Working data ->

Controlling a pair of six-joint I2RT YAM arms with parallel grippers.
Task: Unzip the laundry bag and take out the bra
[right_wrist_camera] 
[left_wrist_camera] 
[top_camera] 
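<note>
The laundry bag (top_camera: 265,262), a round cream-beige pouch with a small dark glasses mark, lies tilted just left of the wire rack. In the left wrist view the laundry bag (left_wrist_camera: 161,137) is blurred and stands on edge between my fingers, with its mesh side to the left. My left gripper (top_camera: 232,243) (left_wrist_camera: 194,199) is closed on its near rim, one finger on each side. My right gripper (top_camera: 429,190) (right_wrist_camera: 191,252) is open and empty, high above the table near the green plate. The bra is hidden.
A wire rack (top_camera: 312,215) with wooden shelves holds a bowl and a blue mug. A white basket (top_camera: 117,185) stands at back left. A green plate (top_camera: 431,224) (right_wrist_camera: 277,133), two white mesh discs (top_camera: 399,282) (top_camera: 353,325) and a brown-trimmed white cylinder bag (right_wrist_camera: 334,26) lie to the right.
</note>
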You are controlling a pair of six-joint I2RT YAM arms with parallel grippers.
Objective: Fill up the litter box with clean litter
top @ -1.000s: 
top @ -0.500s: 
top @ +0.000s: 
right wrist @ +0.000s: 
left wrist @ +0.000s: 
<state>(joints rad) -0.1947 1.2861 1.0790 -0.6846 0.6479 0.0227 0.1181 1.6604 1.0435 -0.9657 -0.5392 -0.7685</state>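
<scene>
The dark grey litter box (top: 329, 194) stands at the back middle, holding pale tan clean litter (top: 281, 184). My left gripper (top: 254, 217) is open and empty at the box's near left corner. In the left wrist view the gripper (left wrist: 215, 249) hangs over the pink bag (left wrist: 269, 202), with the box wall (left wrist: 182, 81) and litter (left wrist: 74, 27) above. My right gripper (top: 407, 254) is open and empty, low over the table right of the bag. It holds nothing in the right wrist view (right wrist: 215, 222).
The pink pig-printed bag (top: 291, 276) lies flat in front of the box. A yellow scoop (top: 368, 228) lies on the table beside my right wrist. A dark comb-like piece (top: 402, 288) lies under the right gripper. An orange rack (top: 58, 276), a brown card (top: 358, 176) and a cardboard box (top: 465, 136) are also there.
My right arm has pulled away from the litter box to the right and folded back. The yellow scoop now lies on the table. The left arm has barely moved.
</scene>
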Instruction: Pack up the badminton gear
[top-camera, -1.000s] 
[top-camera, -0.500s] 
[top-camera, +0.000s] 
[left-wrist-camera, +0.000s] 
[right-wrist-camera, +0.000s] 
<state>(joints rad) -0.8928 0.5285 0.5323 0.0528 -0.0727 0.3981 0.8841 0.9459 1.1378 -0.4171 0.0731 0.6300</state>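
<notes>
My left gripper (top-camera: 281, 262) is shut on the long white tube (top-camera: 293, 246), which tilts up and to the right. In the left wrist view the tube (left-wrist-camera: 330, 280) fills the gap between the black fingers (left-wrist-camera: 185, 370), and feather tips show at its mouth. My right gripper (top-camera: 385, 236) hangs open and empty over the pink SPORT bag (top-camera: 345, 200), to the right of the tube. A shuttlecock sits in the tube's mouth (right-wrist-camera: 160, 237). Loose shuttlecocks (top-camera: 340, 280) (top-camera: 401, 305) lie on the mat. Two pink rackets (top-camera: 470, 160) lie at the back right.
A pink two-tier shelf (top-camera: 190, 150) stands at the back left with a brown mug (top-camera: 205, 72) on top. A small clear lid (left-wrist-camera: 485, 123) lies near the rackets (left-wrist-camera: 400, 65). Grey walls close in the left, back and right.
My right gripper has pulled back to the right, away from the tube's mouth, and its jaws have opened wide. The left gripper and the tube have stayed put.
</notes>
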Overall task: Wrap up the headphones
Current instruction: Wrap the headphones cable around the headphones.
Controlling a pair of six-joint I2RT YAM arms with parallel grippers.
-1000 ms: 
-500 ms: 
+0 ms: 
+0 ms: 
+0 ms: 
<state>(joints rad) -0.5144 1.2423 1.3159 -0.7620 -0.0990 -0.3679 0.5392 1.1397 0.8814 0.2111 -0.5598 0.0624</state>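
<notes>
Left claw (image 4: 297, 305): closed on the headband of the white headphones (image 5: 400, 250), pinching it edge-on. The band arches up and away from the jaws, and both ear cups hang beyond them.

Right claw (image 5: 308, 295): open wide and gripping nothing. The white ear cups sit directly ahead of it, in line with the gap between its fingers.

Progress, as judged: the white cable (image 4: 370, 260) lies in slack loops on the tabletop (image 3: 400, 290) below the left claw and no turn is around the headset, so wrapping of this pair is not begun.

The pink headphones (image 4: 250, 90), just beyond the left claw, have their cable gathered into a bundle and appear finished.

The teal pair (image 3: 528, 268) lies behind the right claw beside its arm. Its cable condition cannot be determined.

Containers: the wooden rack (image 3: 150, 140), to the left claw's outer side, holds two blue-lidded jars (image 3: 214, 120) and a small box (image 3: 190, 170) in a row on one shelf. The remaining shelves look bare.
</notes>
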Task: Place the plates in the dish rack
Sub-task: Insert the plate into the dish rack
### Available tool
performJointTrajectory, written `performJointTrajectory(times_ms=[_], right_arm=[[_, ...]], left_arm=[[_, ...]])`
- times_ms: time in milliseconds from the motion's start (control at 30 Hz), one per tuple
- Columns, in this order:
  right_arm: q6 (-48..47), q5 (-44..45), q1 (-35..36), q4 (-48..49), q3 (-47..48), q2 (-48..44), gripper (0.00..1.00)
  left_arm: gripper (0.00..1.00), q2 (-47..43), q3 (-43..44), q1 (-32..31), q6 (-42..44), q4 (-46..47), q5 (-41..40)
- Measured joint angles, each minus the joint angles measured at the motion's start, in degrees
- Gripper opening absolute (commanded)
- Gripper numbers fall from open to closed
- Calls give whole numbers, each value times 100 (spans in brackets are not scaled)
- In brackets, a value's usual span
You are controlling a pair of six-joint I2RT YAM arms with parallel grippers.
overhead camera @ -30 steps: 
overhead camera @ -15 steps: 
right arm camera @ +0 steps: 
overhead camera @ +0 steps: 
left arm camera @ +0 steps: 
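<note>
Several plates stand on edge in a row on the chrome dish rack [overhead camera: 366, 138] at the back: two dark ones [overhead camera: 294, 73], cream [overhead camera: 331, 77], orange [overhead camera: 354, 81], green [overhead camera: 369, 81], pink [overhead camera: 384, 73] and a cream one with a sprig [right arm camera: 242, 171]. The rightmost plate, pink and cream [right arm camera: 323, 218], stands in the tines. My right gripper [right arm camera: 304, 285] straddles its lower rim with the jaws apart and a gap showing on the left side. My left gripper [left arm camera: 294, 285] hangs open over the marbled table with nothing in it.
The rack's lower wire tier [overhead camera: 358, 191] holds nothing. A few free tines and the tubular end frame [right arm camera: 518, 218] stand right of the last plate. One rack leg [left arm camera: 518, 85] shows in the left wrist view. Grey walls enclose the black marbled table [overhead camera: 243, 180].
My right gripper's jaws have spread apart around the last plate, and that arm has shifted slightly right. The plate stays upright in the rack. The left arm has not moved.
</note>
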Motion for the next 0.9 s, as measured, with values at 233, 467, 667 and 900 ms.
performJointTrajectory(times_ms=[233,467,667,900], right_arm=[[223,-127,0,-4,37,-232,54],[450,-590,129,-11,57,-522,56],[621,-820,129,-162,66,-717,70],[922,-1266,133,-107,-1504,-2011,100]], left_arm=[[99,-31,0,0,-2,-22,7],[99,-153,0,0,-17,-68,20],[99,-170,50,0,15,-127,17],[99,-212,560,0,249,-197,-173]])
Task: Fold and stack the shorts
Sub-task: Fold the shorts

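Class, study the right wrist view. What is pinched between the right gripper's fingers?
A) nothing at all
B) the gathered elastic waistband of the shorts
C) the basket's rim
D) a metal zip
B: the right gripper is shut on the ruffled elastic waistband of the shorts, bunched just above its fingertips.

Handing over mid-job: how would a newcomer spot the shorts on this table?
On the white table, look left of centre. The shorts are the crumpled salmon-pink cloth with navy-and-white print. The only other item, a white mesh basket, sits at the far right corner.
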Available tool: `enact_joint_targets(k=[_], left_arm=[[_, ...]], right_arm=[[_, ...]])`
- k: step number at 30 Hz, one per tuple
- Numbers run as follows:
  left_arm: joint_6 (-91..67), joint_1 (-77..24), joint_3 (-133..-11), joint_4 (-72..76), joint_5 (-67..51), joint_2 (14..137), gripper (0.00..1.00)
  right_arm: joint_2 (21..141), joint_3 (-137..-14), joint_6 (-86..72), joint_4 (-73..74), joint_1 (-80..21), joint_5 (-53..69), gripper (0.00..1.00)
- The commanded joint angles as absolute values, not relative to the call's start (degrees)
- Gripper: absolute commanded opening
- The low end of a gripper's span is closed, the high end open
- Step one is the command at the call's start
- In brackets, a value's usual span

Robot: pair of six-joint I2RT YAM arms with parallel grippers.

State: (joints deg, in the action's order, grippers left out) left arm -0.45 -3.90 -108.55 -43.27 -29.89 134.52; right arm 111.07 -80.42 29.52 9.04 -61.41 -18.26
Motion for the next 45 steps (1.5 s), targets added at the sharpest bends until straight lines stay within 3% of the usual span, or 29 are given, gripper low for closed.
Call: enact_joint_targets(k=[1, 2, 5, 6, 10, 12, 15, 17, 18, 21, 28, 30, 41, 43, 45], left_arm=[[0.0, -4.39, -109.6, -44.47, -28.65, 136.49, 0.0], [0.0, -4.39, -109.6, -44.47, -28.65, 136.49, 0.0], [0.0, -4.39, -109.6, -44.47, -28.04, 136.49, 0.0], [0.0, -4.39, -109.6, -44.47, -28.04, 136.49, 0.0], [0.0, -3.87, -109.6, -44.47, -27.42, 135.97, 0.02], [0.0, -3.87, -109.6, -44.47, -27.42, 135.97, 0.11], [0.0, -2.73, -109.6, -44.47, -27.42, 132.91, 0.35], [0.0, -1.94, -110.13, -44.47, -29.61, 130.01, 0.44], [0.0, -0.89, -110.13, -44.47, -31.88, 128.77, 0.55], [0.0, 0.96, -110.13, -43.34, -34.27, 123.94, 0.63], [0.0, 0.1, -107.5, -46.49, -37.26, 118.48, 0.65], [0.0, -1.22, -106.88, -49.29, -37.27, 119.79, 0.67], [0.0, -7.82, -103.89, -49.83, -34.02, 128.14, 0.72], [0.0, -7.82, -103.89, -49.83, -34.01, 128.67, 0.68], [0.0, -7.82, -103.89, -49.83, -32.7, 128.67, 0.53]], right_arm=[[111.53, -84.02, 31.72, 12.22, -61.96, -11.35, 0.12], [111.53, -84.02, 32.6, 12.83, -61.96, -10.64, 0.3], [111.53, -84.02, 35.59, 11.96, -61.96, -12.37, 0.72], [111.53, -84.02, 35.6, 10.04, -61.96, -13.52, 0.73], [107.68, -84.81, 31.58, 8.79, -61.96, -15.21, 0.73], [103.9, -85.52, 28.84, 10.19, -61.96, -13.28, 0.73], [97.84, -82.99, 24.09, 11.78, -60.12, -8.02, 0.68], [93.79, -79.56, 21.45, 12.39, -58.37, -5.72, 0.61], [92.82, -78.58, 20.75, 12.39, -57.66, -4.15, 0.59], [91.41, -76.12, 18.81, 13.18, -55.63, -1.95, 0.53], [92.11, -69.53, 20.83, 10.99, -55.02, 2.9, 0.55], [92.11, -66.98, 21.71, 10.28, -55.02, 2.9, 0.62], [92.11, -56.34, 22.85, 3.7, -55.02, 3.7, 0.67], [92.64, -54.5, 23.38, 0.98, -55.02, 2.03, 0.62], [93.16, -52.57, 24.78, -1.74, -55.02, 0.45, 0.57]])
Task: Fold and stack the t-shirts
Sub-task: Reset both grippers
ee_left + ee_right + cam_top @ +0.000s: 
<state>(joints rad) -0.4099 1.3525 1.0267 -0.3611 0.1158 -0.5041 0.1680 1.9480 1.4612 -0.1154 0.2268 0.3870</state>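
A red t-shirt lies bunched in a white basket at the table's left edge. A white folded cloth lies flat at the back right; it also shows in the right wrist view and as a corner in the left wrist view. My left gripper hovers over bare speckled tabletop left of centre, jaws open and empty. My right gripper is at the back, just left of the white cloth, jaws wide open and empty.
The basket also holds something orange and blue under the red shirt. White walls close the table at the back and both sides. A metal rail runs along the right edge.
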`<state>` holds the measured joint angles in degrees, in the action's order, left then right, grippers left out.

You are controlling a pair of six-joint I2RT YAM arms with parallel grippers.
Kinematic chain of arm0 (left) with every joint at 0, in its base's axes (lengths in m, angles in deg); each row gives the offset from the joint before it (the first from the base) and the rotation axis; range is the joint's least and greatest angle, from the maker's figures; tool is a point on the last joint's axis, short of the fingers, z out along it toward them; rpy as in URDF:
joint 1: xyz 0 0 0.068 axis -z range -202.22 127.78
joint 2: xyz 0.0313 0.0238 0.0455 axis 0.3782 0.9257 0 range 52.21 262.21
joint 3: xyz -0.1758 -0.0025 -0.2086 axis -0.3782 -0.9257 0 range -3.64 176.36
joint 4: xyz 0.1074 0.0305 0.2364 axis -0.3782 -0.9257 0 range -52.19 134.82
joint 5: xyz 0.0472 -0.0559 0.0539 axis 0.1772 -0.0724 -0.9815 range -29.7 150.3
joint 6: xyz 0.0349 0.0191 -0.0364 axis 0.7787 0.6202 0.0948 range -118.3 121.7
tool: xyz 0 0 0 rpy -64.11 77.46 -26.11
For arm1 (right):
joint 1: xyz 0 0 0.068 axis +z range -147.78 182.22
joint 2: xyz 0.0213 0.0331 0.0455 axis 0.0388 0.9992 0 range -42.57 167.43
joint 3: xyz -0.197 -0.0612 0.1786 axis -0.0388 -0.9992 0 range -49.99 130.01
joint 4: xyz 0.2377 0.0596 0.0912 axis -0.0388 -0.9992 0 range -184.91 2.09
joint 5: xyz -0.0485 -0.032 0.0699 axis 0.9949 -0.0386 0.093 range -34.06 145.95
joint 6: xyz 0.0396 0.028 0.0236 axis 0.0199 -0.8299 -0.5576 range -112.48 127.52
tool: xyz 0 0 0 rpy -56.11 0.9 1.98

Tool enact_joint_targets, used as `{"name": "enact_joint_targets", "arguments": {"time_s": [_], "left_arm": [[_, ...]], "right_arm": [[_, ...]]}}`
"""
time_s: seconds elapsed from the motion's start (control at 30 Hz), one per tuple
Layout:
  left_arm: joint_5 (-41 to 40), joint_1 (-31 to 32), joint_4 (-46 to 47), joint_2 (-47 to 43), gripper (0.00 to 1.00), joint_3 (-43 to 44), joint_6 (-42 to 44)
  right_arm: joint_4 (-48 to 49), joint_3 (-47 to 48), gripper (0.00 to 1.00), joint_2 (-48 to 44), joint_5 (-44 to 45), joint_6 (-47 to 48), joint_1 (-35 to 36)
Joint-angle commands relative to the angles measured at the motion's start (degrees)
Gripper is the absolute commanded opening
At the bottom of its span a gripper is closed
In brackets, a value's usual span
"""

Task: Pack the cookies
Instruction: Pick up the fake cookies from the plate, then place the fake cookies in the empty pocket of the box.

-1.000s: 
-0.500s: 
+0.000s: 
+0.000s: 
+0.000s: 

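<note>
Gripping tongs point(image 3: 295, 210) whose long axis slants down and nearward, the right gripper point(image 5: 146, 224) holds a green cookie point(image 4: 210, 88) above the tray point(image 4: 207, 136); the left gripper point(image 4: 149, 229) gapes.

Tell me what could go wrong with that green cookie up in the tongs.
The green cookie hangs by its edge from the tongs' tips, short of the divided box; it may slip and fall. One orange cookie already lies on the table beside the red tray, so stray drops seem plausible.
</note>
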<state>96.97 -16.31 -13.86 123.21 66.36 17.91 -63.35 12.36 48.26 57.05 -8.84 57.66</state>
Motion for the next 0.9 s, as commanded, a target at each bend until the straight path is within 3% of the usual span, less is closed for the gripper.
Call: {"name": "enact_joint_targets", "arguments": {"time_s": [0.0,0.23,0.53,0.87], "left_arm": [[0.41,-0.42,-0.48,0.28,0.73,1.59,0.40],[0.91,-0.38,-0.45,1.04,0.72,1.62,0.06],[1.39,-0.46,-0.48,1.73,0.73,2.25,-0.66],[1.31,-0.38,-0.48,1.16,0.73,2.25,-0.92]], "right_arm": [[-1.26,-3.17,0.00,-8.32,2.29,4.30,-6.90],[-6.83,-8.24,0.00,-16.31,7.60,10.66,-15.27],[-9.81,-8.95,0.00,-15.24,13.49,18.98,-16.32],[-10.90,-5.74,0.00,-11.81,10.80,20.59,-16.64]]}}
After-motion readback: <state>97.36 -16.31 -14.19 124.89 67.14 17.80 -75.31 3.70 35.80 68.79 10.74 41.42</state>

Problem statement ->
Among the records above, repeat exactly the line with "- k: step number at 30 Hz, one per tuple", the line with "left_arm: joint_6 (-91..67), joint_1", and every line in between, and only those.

Written answer ->
- k: step number at 30 Hz, one per tuple
- Numbers run as follows:
  left_arm: joint_6 (-91..67), joint_1 (-77..24), joint_3 (-133..-11), joint_4 (-72..76), joint_5 (-67..51), joint_2 (14..137), gripper (0.00..1.00)

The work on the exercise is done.